AK Parti Genel Başkan Yardımcısı, Teşkilat Başkanı Mustafa Ataş, Kırıkkale Merkez İlçe Başkanlığı 6. Olağan Kongresi’ne katıldı.
Ataş, kongrelerin siyasi partilerin kan değişimiyle birlikte yeni heyecan yakalamak, nöbet değişimi ve geleceğe yolculuğun sürdürüldüğü organlar olduğunu söyledi.
Bir nöbet değişimi yaşadıklarını dile getiren Ataş, “Bugüne kadar 23 il başkanı değişikliği oldu. Bunlardan bir tanesi de Kırıkkale’dir. Bu değişiklikleri yaparken bütün il başkanlarımız öyle bir olgunluk gösterdiler ki zerre kadar bir moral bozukluğu veya ‘Ne için değiştiriliyoruz’ gibi bir soruyla muhatap olmadık. Bugüne kadar gerek ilçeler gerekse de iller düzeyinde tüm bu değişiklik taleplerimize olumlu karşılık veren ve olgunluk göstererek bu nöbet değişimini yapan bütün il başkanlarımıza ve ilçe başkanlarımıza teşekkür ediyorum.” diye konuştu.
Ataş, AK Parti olarak kendilerinin ülke ve millete hizmet etmek için siyaset yaptığını ifade etti.
“Bu ülkeye ve millete hizmet etmek ne büyük şereftir”
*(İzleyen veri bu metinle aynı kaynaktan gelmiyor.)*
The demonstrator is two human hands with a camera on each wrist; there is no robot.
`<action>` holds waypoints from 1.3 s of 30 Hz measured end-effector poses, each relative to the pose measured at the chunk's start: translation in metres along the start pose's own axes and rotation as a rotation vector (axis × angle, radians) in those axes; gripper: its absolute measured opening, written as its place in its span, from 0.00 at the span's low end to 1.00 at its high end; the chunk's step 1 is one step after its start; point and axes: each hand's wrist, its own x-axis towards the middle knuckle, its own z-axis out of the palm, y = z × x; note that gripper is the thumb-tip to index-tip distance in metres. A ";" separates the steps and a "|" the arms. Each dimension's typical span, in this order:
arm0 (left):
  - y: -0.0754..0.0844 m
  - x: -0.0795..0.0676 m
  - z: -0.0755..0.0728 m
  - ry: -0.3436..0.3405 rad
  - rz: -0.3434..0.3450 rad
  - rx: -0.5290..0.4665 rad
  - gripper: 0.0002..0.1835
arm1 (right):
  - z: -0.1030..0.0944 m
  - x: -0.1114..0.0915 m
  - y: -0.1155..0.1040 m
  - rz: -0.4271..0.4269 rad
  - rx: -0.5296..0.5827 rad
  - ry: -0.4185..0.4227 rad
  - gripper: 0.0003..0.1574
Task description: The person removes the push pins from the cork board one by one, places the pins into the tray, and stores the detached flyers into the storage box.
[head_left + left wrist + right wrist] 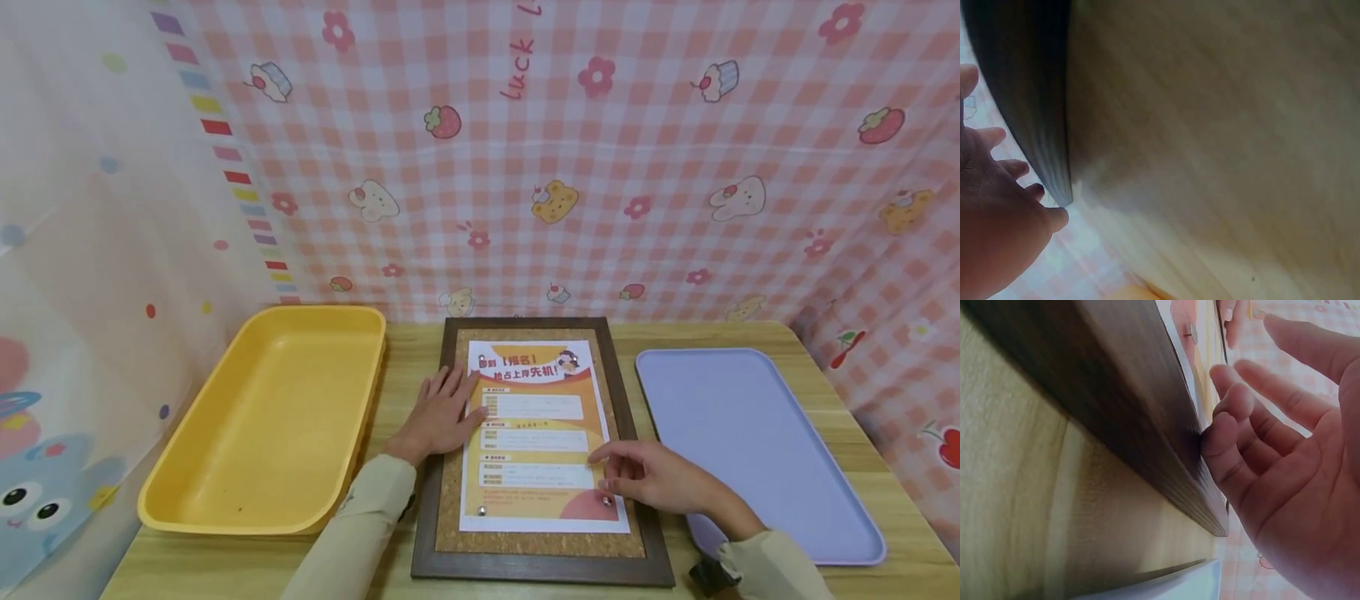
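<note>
An orange and white printed poster (536, 471) lies on a cork board (551, 543) with a dark wooden frame (543, 567). Silver push pins show at its corners, one at the lower right (607, 501) and another at the lower left (482, 511). My left hand (442, 414) lies across the frame's left side, fingers spread and reaching the poster's left edge. Over the right side, my right hand (648, 477) holds nothing. Its fingers are loosely bent near the lower right pin, and in the right wrist view the little finger (1219, 434) appears to touch the frame.
A deep yellow tray (262, 417) stands to the left of the board. On the right lies a shallow lilac tray (757, 450), close to my right forearm. The wooden table (405, 358) meets a pink checked cloth (480, 167) at the back.
</note>
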 end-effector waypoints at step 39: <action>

Diğer siyasi anlayışlar gibi kendi egosunu ve menfaatlerini ön planda tutan bir anlayışla siyaset yapmadıklarına işaret eden Ataş, şöyle konuştu:
“Türk siyaset tarihinde 12 seçim geçirip birinci parti olarak çıkan başka bir siyasi parti yok. Bu ülkeye ve millete hizmet etmek ne büyük şereftir. 15 yıldır iktidarda olmamıza rağmen hep oylarımızı artırarak bu siyasi yolculuğu yürümeyi millet bizlere gösterdi. Her girdiğimiz seçimden başarıyla çıktık. Bu seçimlerde demokratik yöntemlerle AK Parti’yi iktidardan uzaklaştırmayan çevreler, demokratik olmayan her türlü yöntemi denediler. Siyaset dışı güçleri, ekonomik çevreleri ve uluslararası diplomatik güçleri devreye sokmaya çalıştılar. Bir tek gayeleri vardı. AK Parti’yi iktidardan indirmek ve Genel Başkanı Recep Tayyip Erdoğan’ı iktidardan uzaklaştırmak. AK Parti bu ülkeye ne kötülük yapmıştır? Recep Tayyip Erdoğan bu ülkeye hangi kötülüğü yapmıştı ki iktidardan uzaklaştırmanın gayreti içerisinde oldular? Türk siyasi tarihini incelediğiniz zaman başarılı adımlar atan, Türkiye’nin gelişmesi ve kalkınması yönünde hangi hayırlı adımı hangi siyasetçi atmışsa hep ön kesmek suretiyle girişimde bulunulmuştur. Ya ihtilallerle önünü kesmeye çalışmışlar veya suikast planları düzenlemek suretiyle o başarılı siyasetçileri sindirmeye çalışmışlar.”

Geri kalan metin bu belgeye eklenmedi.